Molekul berbasis emas yang baru direkayasa terlihat lebih aman dan lebih efektif dalam memerangi kanker daripada terapi berbasis platinum terkemuka.

Selama beberapa dekade terakhir, cisplatin berbasis platinum telah menjadi senyawa pilihan dalam pengobatan banyak kanker.

Ini sangat efektif untuk menghentikan kanker testis, dengan tingkat keberhasilan lebih dari 90%.

Namun, kegunaan cisplatin dan obat kanker berbasis logam lainnya terbatas karena toksisitasnya, resistensi mereka terhadap obat lain dalam sistem seseorang, dan kurangnya stabilitas jangka panjang.

Sekarang, sebuah studi oleh RMIT University di Melbourne, Australia – yang hasilnya muncul dalam Chemistry: A European Journal – telah mengumumkan rekayasa empat molekul bioaktif berbasis emas untuk digunakan dalam pengobatan kanker.

Percobaan praklinis telah menunjukkan molekul-molekul ini hingga 24 kali lebih efektif daripada cisplatin dalam membunuh beberapa sel kanker.

Mereka juga lebih baik dalam menahan pertumbuhan tumor, dan mereka resisten terhadap obat lain, memungkinkan mereka untuk tetap efektif lebih lama.

“Hasil kami menunjukkan ada potensi luar biasa di sini untuk pengembangan terapi melawan kanker baru yang dapat memberikan daya tahan lama dan presisi.”

Neda Mirzadeh

Senyawa logam sebagai obat

Orang-orang telah mengetahui tentang manfaat terapi logam selama ribuan tahun.

Logam, bagaimanapun, adalah unsur-unsur yang terjadi secara alami yang terlibat dalam berbagai kegiatan seluler, dan mereka kompatibel dengan tubuh manusia – setidaknya hingga titik tertentu. Menentukan dosis aman yang optimal merupakan tantangan.

Meskipun demikian, orang Mesir dan Cina kuno (antara lain) berhasil menggunakan emas dan tembaga untuk mengobati sifilis . Demikian juga, dokter dari Yunani klasik mengeluarkan cinnabar (merkuri sulfida) untuk mengobati penyakit mata, trakoma , dan kondisi lainnya.

Pada pertengahan 1960-an, peneliti Barnett Rosenberg sedang melakukan percobaan dengan bakteri Escherichia coli ketika dia menemukan bahwa menyalakan elektroda platinum menyebabkan pembelahan sel dalam sampelnya tiba-tiba berhenti.

Dia segera menemukan alasannya: senyawa, yang disebut cisplatin, yang dihasilkan oleh elektroda.

Penyelidikan lebih lanjut Rosenberg mengungkapkan kemanjuran cisplatin yang luar biasa dalam menghentikan pertumbuhan tumor pada tikus.

Sejak akhirnya disetujui untuk digunakan manusia pada tahun 1978, cisplatin telah menjadi alat penting dalam memerangi kanker – baik sendiri maupun dalam kombinasi dengan senyawa lain.

4 molekul baru

Tim yang merekayasa molekul baru – RMIT’s Molecular Engineering Group – menyatukan ahli kimia sintetis dan farmakologis yang berbagi pengalaman puluhan tahun dalam mengembangkan molekul emas untuk penggunaan spesifik.

Dalam hal ini, para peneliti merancang molekul yang secara khusus akan menargetkan sel-sel kanker tanpa merusak sel-sel sehat.

Molekul mereka juga akan menghambat produksi reduktase thioredoxin , enzim yang terkait dengan pertumbuhan kanker dan resistensi obat.

Selain itu, molekul memiliki sifat anti-inflamasi yang berguna untuk menghilangkan pembengkakan yang sering terjadi di lokasi tumor.
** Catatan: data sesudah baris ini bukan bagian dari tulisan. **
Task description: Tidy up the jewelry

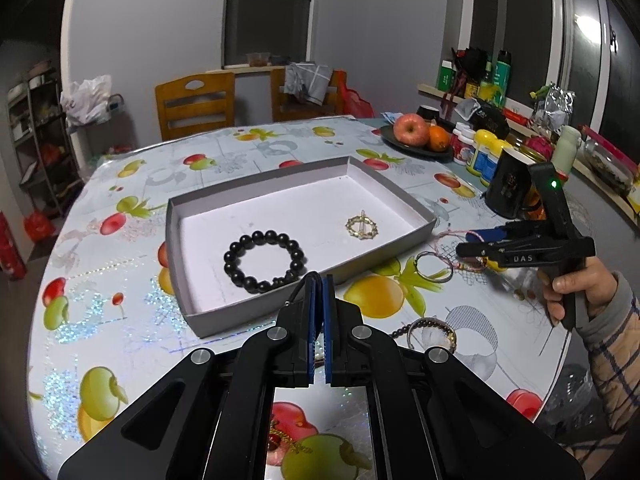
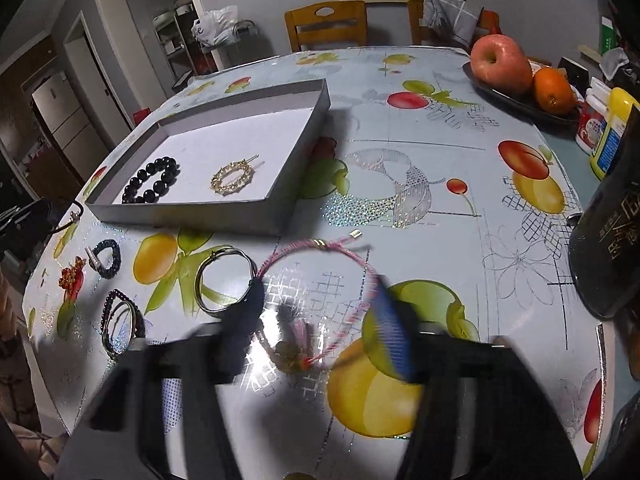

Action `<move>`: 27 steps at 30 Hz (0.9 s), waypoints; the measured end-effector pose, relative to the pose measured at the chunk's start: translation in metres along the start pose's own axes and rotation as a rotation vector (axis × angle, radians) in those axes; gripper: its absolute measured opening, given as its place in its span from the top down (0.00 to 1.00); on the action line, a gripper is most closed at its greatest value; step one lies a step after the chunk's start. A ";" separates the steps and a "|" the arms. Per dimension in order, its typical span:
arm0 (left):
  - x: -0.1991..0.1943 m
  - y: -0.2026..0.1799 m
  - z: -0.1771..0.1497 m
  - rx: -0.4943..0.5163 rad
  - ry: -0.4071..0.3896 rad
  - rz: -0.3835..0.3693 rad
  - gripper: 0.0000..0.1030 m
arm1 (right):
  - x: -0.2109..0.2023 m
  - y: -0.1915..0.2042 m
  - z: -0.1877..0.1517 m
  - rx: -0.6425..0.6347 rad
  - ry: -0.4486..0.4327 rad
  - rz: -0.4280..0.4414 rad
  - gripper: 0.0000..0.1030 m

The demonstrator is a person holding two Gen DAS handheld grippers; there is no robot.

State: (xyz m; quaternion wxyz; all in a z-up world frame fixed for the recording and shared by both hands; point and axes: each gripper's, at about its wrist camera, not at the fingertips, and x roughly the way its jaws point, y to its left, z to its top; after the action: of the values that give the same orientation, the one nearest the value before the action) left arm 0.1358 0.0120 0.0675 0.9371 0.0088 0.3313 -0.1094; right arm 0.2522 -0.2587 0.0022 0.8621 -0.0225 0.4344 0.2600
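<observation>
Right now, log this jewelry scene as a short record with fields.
box: open, grey, on the table
in box: black bead bracelet; gold ring-shaped piece
pink cord bracelet: on table, between the right claw's fingers
silver bangle: on table, left of the pink cord
left claw: shut, empty, near box's front wall
right claw: open, blurred

Box (image 2: 224, 224) on table (image 2: 440, 208); beads (image 2: 152, 180) and brooch (image 2: 233, 179) in it, brooch at beads' 3 o'clock. Ring (image 2: 224, 280) and cord (image 2: 320, 292) at box's 6, fruit plate (image 2: 516, 100) at 2.
</observation>
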 end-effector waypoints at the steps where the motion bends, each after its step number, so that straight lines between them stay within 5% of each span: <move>1: -0.001 0.001 0.000 -0.002 0.000 0.000 0.96 | -0.001 0.001 0.000 -0.006 -0.006 -0.004 0.82; 2: -0.001 0.003 0.000 -0.004 -0.001 0.001 0.96 | -0.002 0.002 0.000 -0.011 -0.012 -0.008 0.93; 5: -0.004 0.006 0.001 -0.008 -0.005 0.001 0.96 | -0.010 0.006 0.002 -0.028 -0.046 -0.010 0.95; 18: -0.017 0.025 0.018 -0.051 -0.030 -0.102 0.96 | -0.067 0.052 0.037 -0.129 -0.212 0.010 0.96; 27: -0.010 0.030 0.037 -0.029 -0.028 -0.078 0.96 | -0.073 0.066 0.059 -0.146 -0.251 0.059 0.95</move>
State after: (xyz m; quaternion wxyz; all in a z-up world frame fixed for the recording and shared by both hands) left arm 0.1575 0.0404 0.1013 0.9367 -0.0192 0.3196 -0.1413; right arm 0.2290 -0.2171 0.1072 0.8978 -0.0398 0.3034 0.3167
Kemampuan ini juga dapat menunjukkan peran molekul dalam pengembangan terapi radang sendi di masa depan .

Para peneliti telah menyelesaikan studi praklinis in vitro dan in vivo yang menunjukkan efek sitoksik molekul mereka pada sel kanker prostat, payudara, serviks, melanoma, dan kanker usus besar. Mereka juga memperlambat pertumbuhan tumor pada hewan sebanyak 46,9%, dibandingkan dengan 29% cisplatin.

Suresh Bhargava, pemimpin kelompok penelitian, menunjukkan status emas yang lama diprediksi sebagai agen terapi.
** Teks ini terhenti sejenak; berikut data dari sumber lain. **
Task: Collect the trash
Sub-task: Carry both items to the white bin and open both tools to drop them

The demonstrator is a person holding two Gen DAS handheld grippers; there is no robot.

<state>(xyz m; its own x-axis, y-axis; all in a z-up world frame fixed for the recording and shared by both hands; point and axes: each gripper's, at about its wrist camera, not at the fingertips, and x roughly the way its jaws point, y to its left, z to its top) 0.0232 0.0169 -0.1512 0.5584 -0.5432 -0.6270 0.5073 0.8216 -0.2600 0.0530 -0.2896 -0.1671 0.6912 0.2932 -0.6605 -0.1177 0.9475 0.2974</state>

“Kami tahu bahwa emas siap diterima oleh tubuh manusia, dan kami tahu itu telah digunakan selama ribuan tahun dalam mengobati berbagai kondisi,” katanya. Tetap saja, “emas telah diuji pasar, tetapi tidak divalidasi secara ilmiah.”

Kuartet molekul baru tim mengubah hal itu. “Pekerjaan kami membantu keduanya menyediakan basis bukti yang hilang, serta memberikan keluarga baru molekul yang dibuat khusus untuk memperkuat sifat penyembuhan alami emas.”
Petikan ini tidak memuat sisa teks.